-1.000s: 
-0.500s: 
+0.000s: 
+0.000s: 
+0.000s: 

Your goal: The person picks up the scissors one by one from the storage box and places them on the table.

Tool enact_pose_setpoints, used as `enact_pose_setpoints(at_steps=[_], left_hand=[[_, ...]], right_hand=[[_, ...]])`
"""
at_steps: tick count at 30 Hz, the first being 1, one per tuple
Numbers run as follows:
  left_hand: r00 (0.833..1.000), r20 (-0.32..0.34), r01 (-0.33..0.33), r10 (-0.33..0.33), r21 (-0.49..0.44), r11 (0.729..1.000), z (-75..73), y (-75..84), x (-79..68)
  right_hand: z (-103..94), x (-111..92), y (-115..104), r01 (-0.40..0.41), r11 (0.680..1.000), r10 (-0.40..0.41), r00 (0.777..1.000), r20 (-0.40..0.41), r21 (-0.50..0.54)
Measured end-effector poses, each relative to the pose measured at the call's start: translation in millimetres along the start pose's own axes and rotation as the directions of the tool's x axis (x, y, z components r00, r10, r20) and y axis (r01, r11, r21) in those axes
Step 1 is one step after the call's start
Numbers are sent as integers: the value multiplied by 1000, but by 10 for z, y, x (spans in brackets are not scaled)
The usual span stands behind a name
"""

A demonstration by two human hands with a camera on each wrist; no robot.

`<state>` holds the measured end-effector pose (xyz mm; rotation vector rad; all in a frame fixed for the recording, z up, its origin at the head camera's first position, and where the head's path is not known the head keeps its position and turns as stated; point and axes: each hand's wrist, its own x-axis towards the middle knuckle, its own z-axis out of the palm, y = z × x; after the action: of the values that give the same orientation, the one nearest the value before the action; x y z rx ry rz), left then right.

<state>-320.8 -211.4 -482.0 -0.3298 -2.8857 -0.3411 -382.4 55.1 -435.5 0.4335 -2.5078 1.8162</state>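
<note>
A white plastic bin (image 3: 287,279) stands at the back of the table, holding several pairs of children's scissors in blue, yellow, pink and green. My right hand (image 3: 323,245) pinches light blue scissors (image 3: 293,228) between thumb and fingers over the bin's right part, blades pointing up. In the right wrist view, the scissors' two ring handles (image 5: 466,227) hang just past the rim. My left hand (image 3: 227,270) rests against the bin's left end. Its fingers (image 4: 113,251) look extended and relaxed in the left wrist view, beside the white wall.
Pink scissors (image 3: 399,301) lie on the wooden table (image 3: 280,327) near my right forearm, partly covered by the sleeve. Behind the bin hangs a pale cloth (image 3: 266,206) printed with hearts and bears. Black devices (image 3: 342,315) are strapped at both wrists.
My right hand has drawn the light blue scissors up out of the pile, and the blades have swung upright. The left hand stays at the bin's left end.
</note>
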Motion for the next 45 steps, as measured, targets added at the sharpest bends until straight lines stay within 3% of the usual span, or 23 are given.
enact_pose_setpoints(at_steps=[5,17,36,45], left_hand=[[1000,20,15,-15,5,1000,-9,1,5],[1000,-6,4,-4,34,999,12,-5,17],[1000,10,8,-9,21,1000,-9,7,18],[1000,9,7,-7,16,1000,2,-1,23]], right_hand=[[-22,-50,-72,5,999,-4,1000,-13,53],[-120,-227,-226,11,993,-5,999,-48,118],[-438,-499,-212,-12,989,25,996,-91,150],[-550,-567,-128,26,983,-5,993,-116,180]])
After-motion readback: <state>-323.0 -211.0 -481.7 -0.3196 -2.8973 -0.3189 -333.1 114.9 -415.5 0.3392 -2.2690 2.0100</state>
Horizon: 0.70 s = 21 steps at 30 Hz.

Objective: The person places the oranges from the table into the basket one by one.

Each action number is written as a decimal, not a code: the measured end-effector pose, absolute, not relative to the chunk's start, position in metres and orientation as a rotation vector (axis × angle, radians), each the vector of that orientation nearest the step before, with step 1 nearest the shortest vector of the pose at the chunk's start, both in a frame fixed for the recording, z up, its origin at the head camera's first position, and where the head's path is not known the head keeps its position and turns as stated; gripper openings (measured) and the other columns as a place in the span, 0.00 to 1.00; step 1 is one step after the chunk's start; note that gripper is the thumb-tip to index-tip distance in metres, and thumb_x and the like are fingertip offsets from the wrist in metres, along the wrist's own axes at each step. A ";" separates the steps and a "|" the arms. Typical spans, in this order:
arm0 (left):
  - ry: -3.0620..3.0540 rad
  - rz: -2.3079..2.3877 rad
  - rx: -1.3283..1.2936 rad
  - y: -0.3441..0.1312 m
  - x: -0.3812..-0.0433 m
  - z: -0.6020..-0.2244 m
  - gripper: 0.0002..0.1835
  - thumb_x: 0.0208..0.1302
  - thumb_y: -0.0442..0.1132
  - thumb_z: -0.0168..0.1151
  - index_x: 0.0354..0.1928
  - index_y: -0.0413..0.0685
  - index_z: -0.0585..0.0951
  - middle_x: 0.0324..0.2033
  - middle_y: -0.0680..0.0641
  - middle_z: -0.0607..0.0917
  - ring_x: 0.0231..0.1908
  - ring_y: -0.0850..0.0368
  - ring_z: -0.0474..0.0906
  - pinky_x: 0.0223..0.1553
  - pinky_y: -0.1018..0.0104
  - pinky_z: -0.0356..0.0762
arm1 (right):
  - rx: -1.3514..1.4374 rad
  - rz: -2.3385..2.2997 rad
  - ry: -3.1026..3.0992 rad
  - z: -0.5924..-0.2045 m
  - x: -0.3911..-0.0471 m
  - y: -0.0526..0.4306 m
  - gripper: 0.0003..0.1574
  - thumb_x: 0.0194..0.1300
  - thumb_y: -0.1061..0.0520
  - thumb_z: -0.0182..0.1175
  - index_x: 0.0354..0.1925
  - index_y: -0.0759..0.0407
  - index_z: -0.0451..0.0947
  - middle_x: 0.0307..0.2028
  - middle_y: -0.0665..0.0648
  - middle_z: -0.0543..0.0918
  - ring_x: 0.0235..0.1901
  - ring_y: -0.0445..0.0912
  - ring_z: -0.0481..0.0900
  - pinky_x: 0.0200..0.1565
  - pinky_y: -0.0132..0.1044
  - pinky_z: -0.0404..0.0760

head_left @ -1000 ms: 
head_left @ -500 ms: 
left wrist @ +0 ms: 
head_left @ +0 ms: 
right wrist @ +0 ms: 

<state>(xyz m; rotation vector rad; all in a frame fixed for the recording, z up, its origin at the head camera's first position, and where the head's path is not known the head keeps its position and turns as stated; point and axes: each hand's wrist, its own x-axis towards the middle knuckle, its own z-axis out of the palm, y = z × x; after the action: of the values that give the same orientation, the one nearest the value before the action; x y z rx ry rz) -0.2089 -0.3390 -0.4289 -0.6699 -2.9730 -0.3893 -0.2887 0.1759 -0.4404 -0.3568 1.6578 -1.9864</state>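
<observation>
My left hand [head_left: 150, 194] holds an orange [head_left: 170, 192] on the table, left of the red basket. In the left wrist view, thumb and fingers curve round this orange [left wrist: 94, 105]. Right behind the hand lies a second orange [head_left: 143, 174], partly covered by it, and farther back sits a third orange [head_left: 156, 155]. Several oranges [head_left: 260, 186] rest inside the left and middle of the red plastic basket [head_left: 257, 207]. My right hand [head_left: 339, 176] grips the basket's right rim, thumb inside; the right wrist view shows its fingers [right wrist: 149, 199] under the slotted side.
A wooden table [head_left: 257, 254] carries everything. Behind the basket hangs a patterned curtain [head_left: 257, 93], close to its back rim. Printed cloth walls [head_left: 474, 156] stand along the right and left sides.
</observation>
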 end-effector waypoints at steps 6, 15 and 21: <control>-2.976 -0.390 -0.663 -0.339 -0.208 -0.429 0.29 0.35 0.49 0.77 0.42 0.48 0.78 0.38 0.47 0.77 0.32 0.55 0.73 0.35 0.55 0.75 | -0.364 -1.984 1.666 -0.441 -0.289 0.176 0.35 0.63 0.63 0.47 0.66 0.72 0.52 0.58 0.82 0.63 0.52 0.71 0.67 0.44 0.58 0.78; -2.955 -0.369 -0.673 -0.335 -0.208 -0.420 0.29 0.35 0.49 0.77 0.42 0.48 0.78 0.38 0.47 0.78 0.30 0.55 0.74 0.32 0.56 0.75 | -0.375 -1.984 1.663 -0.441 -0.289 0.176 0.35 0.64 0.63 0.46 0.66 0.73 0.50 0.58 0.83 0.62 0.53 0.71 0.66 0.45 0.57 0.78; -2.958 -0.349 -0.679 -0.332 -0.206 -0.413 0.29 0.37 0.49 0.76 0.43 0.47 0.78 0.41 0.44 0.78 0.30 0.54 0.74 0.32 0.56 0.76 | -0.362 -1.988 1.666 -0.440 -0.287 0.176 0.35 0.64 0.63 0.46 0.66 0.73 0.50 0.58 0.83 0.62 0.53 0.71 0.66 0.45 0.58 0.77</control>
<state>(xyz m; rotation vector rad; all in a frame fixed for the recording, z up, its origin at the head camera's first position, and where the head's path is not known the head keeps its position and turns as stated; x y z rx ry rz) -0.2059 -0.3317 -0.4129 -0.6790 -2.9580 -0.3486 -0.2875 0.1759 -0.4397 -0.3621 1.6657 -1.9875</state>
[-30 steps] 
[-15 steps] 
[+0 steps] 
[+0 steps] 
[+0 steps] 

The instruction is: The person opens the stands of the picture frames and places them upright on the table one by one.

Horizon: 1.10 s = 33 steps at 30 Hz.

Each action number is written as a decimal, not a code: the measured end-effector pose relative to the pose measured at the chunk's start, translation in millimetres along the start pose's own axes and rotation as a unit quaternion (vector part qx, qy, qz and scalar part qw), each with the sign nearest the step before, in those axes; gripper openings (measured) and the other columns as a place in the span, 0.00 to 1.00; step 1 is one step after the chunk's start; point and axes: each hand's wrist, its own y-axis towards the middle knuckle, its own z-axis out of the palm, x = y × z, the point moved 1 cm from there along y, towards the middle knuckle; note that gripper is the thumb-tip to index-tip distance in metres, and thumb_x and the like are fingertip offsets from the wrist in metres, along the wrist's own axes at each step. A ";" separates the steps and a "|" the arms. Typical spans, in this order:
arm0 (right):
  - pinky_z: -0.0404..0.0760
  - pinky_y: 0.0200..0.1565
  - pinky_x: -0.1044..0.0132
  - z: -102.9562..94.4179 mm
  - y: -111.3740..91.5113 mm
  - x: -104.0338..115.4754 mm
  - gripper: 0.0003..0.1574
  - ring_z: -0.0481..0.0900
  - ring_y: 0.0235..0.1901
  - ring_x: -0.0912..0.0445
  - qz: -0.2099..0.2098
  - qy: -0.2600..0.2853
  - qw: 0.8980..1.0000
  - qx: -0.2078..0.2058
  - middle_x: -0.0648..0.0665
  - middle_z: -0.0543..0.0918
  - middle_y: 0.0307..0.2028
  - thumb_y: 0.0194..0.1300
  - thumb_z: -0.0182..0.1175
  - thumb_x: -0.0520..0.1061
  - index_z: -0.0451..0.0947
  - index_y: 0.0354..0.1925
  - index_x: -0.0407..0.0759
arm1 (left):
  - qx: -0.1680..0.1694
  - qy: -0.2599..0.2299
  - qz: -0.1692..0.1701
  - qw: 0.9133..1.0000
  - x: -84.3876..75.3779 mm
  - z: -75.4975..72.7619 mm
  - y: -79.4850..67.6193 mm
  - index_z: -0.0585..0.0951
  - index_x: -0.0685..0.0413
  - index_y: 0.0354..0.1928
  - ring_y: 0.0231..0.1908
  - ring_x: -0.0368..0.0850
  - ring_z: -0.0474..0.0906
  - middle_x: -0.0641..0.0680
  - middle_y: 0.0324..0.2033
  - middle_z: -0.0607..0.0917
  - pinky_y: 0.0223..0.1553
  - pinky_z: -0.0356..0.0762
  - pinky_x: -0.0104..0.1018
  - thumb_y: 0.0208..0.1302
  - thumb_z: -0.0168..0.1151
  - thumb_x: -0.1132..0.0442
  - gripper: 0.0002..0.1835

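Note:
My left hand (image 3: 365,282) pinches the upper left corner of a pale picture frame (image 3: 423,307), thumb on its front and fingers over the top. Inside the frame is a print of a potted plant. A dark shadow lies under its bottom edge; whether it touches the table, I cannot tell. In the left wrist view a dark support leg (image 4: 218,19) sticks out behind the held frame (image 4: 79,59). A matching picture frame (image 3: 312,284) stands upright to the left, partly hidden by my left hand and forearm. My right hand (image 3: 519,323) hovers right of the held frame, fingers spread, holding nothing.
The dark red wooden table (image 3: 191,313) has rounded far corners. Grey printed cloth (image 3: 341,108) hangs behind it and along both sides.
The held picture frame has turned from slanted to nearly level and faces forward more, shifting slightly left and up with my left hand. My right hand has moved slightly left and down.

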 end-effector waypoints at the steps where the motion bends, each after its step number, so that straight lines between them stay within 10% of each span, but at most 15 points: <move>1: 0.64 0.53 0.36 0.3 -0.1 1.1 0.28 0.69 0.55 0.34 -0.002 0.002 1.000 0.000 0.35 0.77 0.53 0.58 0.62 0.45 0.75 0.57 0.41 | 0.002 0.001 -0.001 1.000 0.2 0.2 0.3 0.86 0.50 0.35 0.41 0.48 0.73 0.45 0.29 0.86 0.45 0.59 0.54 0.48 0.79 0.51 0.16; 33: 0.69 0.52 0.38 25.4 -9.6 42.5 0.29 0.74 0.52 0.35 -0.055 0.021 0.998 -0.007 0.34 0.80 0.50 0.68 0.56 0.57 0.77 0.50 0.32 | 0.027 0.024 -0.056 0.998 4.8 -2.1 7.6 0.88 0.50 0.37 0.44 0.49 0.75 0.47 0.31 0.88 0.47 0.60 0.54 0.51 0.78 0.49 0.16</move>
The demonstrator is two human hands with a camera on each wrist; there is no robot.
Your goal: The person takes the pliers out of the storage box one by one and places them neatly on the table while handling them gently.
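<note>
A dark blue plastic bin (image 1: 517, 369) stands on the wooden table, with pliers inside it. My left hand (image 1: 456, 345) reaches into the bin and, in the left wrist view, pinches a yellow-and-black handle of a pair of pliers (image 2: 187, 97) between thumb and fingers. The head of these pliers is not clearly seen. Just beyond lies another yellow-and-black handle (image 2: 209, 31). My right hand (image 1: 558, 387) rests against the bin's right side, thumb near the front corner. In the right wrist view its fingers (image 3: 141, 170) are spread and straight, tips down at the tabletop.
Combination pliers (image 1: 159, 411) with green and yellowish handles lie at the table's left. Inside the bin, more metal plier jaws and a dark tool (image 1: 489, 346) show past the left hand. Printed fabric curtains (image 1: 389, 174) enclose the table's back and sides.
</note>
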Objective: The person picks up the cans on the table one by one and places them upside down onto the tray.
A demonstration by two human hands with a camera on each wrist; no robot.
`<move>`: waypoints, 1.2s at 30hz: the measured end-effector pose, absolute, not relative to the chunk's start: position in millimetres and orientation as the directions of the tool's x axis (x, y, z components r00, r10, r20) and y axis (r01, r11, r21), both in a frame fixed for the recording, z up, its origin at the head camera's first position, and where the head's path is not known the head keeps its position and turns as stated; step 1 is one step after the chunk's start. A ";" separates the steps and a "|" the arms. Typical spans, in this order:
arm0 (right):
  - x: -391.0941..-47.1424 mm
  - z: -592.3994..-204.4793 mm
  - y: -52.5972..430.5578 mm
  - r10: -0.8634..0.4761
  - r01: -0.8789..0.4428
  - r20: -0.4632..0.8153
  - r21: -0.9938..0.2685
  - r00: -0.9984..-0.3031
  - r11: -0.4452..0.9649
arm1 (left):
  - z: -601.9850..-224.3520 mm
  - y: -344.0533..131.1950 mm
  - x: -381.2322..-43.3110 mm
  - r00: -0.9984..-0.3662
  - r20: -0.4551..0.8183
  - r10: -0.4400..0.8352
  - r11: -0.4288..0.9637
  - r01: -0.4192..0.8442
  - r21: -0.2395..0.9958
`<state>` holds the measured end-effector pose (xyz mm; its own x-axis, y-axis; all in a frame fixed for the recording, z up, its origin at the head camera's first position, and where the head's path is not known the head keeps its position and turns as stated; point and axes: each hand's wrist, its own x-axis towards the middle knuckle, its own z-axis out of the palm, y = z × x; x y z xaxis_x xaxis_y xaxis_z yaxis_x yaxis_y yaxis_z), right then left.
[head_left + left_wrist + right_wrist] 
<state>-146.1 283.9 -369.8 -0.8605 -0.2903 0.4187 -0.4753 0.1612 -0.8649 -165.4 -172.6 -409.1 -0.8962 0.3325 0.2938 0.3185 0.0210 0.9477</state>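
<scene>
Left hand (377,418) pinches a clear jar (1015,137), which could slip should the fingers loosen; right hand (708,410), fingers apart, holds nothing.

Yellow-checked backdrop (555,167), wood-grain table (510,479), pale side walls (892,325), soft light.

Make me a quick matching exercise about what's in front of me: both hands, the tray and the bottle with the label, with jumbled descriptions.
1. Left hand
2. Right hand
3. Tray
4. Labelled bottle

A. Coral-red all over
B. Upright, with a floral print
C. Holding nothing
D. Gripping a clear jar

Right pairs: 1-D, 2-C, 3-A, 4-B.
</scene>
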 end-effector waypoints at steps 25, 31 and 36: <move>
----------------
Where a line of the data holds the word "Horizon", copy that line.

Horizon: 0.70 s = 21 steps at 30 Hz.
Horizon: 1.10 s = 33 steps at 30 Hz.

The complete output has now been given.